* [The data]
::::::::::

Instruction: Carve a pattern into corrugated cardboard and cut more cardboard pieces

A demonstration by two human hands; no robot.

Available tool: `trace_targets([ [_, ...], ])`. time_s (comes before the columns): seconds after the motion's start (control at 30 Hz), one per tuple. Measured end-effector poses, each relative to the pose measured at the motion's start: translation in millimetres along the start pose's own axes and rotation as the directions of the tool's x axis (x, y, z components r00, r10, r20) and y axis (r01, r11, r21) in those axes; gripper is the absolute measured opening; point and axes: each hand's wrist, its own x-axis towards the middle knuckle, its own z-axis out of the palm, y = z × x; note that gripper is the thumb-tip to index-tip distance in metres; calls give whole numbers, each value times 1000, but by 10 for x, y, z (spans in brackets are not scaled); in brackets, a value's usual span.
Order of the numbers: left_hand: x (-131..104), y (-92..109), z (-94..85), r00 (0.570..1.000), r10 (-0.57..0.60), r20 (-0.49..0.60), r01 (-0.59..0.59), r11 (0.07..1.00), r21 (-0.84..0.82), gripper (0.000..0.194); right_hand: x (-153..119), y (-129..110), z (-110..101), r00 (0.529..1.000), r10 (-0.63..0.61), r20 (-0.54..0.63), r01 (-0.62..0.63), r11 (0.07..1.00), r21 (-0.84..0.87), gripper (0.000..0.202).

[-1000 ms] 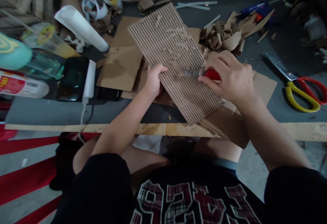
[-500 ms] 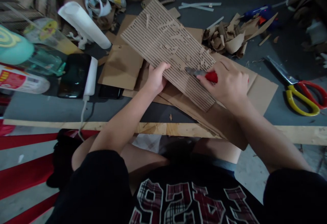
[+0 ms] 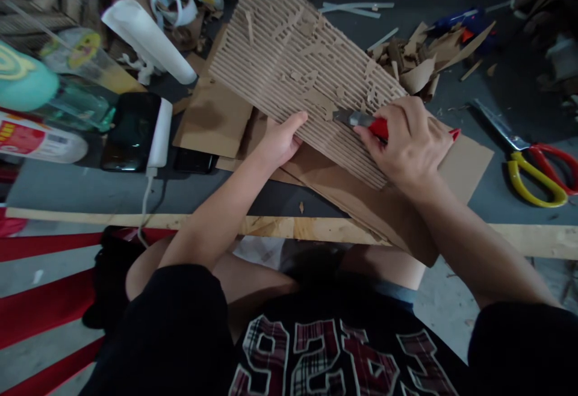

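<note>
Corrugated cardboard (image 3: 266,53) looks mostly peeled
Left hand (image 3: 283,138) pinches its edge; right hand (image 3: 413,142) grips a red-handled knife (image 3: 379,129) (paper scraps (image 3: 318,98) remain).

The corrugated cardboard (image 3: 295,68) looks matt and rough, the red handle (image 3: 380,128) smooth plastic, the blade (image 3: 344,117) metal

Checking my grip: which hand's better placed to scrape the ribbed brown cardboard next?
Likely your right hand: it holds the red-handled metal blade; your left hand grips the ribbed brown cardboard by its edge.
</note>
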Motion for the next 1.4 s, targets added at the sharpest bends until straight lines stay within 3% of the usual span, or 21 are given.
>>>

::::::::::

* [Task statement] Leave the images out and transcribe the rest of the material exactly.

* [Solution to this task]
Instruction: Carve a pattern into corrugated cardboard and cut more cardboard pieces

A demonstration by two human hands; no robot.

Available tool: `trace_targets([ [_, ...], ])`. time_s (comes before the columns): seconds after the motion's start (control at 30 Hz), one per tuple. Measured end-effector poses, each relative to the pose measured at the motion's start: translation in millimetres along the start pose's own axes and rotation as the directions of the tool's x axis (x, y, z components r00, r10, r20) and y axis (r01, r11, r21) in those axes; gripper is the absolute measured opening; point and axes: each hand's wrist, its own x-axis towards the middle knuckle, its own z-axis out of the palm, y = z × x; note that gripper is the thumb-tip to index-tip distance in metres; calls give whole numbers, each value times 1000, but by 10 for x, y, z (spans in brackets are not scaled); in brackets, a value's usual span.
Order of the numbers: left_hand: x (-131..104), y (-92..109), z (-94..85), r00 (0.570..1.000), r10 (-0.57..0.60), r20 (-0.49..0.60), r01 (-0.59..0.59), r11 (0.07..1.00), r21 (-0.84..0.82), gripper (0.000..0.194); right_hand: x (-153..119), y (-129..110), z (-110..101), r00 (0.529..1.000), r10 (-0.63..0.61), r20 (-0.54..0.63), r01 (-0.62..0.63), r11 (0.07..1.00), r21 (-0.84..0.87), gripper (0.000..0.202).

[-1000 ms] 
[-500 ms] 
[+0 ms] 

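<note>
Corrugated cardboard (image 3: 266,53) looks mostly peeled
Left hand (image 3: 283,138) pinches its edge; right hand (image 3: 413,142) grips a red-handled knife (image 3: 379,129) (paper scraps (image 3: 318,98) remain).

The corrugated cardboard (image 3: 295,68) looks matt and rough, the red handle (image 3: 380,128) smooth plastic, the blade (image 3: 344,117) metal

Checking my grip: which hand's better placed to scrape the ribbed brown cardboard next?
Likely your right hand: it holds the red-handled metal blade; your left hand grips the ribbed brown cardboard by its edge.
</note>
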Motion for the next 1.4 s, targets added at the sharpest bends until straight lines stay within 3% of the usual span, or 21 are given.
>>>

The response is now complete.